● **Data provided**
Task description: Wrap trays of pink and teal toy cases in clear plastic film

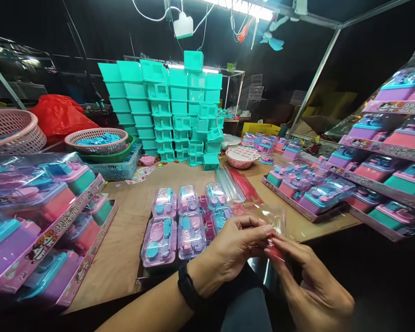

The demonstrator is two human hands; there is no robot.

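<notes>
Left hand (233, 251) was nearly closed, fingertips pinching a clear bag (275, 216) by its red edge (275, 252). Right hand (313, 281) pinched the same edge from the other side, fingers bent and narrow, tips almost touching the left's. Bag sat in front of the wearer, over the near side of the desk (124, 244), its clear part spread up and away from the fingers. Black band (190, 288) on the left wrist. Just left of the hands: open tray (141, 281) of clear-lidded toy boxes (159, 242), partly hidden by the left hand. Behind the bag, clear sleeves (228, 182) and red sleeves (244, 184) lay side by side on the desk. Filled trays were stacked at far left (67, 216) and far right (394, 184), pink printed rims. Teal bins (178, 106) stood in tall columns at the back. Left of those, a pink basket (97, 140) held blue parts (100, 139), near a red bag (62, 113). Small basket (240, 161) with printed sheets (244, 153) on it, right of the bins. Lit tube lamp (245, 7) overhead, blue fan (272, 41) just beside it.
</notes>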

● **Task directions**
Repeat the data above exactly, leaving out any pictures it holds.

● **Solved exercise**
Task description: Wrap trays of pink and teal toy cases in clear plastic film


The demonstrator is two human hands; there is no robot.

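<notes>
Left hand (233, 251) was nearly closed, fingertips pinching a clear bag (275, 216) by its red edge (275, 252). Right hand (313, 281) pinched the same edge from the other side, fingers bent and narrow, tips almost touching the left's. Bag sat in front of the wearer, over the near side of the desk (124, 244), its clear part spread up and away from the fingers. Black band (190, 288) on the left wrist. Just left of the hands: open tray (141, 281) of clear-lidded toy boxes (159, 242), partly hidden by the left hand. Behind the bag, clear sleeves (228, 182) and red sleeves (244, 184) lay side by side on the desk. Filled trays were stacked at far left (67, 216) and far right (394, 184), pink printed rims. Teal bins (178, 106) stood in tall columns at the back. Left of those, a pink basket (97, 140) held blue parts (100, 139), near a red bag (62, 113). Small basket (240, 161) with printed sheets (244, 153) on it, right of the bins. Lit tube lamp (245, 7) overhead, blue fan (272, 41) just beside it.
</notes>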

The exercise requires no further output.